Directions:
Give back the whole listing verbatim, printing none of its pictures.
--
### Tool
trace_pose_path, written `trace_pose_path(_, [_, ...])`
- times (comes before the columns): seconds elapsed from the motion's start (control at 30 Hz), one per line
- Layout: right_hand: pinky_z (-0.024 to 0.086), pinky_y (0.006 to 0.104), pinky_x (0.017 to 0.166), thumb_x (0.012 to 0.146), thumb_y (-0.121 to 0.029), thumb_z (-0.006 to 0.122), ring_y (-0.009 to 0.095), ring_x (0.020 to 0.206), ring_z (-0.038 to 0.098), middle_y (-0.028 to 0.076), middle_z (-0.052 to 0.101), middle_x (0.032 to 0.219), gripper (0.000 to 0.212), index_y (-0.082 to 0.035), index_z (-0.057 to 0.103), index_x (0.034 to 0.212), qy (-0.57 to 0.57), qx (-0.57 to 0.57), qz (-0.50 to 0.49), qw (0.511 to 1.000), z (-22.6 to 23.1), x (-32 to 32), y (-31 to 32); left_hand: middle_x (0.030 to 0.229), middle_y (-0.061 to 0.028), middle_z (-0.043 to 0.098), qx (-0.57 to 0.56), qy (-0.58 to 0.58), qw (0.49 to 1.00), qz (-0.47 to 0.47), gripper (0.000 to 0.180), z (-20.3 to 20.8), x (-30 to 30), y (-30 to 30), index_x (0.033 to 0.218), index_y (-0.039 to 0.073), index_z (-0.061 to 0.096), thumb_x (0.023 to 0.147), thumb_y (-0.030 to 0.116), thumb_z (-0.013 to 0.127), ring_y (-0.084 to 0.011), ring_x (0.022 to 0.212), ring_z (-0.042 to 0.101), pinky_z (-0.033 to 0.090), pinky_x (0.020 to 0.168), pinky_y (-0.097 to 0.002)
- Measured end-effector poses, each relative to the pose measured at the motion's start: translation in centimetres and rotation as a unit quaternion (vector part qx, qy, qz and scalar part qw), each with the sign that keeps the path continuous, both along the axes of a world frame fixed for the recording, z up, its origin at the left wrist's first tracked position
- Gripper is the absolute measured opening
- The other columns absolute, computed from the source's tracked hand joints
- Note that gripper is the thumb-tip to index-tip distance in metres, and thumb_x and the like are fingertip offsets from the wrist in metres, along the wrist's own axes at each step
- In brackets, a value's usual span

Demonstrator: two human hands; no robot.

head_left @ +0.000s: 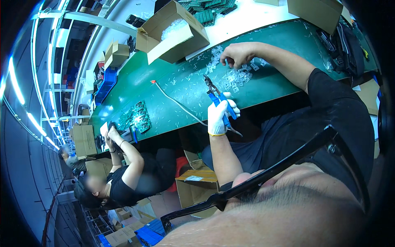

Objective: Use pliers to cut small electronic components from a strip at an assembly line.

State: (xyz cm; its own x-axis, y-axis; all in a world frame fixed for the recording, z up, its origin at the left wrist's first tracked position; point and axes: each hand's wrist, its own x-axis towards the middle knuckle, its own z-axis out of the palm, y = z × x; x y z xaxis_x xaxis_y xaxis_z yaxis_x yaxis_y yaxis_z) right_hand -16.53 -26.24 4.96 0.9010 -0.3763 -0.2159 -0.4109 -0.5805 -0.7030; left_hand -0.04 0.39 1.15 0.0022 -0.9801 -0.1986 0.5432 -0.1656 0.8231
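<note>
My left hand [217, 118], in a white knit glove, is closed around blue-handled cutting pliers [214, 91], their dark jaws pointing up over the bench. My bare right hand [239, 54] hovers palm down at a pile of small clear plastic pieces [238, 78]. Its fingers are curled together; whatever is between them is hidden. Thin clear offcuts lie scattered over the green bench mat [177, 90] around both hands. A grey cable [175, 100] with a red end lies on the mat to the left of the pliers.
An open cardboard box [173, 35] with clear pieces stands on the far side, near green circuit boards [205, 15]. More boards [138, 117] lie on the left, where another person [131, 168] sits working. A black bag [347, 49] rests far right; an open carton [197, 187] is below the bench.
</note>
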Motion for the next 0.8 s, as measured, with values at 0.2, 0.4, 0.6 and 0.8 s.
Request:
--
Written response:
### Tool
trace_pose_path, written `trace_pose_path(_, [_, ...])`
- times (comes before the columns): seconds elapsed from the motion's start (control at 30 Hz), one per line
- Layout: right_hand: pinky_z (-0.024 to 0.086), pinky_y (0.006 to 0.104), pinky_x (0.017 to 0.166), thumb_x (0.012 to 0.146), thumb_y (-0.121 to 0.029), thumb_z (-0.006 to 0.122), ring_y (-0.009 to 0.095), ring_x (0.020 to 0.206), ring_z (-0.038 to 0.098), middle_y (-0.028 to 0.076), middle_z (-0.052 to 0.101), middle_x (0.032 to 0.219), gripper (0.000 to 0.212), index_y (-0.082 to 0.035), index_z (-0.057 to 0.103), index_x (0.034 to 0.212), qy (-0.57 to 0.57), qx (-0.57 to 0.57), qz (-0.50 to 0.49), qw (0.511 to 1.000), z (-22.6 to 23.1), x (-32 to 32), y (-31 to 32); left_hand: middle_x (0.030 to 0.229), middle_y (-0.061 to 0.028), middle_z (-0.043 to 0.098), qx (-0.57 to 0.56), qy (-0.58 to 0.58), qw (0.49 to 1.00), qz (-0.47 to 0.47), gripper (0.000 to 0.180), z (-20.3 to 20.8), x (-30 to 30), y (-30 to 30), index_x (0.033 to 0.218), index_y (-0.039 to 0.073), index_z (-0.061 to 0.096), thumb_x (0.023 to 0.147), thumb_y (-0.030 to 0.116), thumb_z (-0.013 to 0.127), ring_y (-0.084 to 0.011), ring_x (0.022 to 0.212), ring_z (-0.042 to 0.101), pinky_z (-0.033 to 0.090), pinky_x (0.020 to 0.168), pinky_y (-0.097 to 0.002)
- Measured end-effector poses, each relative to the pose measured at the motion's start: translation in centimetres and rotation as a unit quaternion (vector part qx, qy, qz and scalar part qw), each with the sign that keeps the path continuous, both along the axes of a world frame fixed for the recording, z up, its origin at the left wrist's first tracked position
- Gripper is the absolute measured opening
- The other columns absolute, computed from the source's tracked hand joints
- Note that gripper is the thumb-tip to index-tip distance in metres, and thumb_x and the like are fingertip offsets from the wrist in metres, along the wrist's own axes at each step
- In brackets, a value's usual span

Demonstrator: two human hands; no robot.

head_left @ +0.000s: 

Objective: Use pliers to cut small electronic components from a strip at an assembly line.

State: (xyz cm; its own x-axis, y-axis; all in a world frame fixed for the recording, z up, its origin at the left wrist's first tracked position; point and axes: each hand's wrist, its own x-axis towards the middle knuckle, its own z-axis out of the palm, y = z × x; x y z xaxis_x xaxis_y xaxis_z yaxis_x yaxis_y yaxis_z) right_hand -16.53 -26.24 4.96 0.9010 -0.3763 -0.2159 -0.4109 -0.5805 -0.7030; left_hand -0.04 0.39 1.15 0.0022 -0.9801 -0.1986 0.5432 -0.1656 0.8231
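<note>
My left hand [217, 118], in a white knit glove, is closed around blue-handled cutting pliers [214, 91], their dark jaws pointing up over the bench. My bare right hand [239, 54] hovers palm down at a pile of small clear plastic pieces [238, 78]. Its fingers are curled together; whatever is between them is hidden. Thin clear offcuts lie scattered over the green bench mat [177, 90] around both hands. A grey cable [175, 100] with a red end lies on the mat to the left of the pliers.
An open cardboard box [173, 35] with clear pieces stands on the far side, near green circuit boards [205, 15]. More boards [138, 117] lie on the left, where another person [131, 168] sits working. A black bag [347, 49] rests far right; an open carton [197, 187] is below the bench.
</note>
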Motion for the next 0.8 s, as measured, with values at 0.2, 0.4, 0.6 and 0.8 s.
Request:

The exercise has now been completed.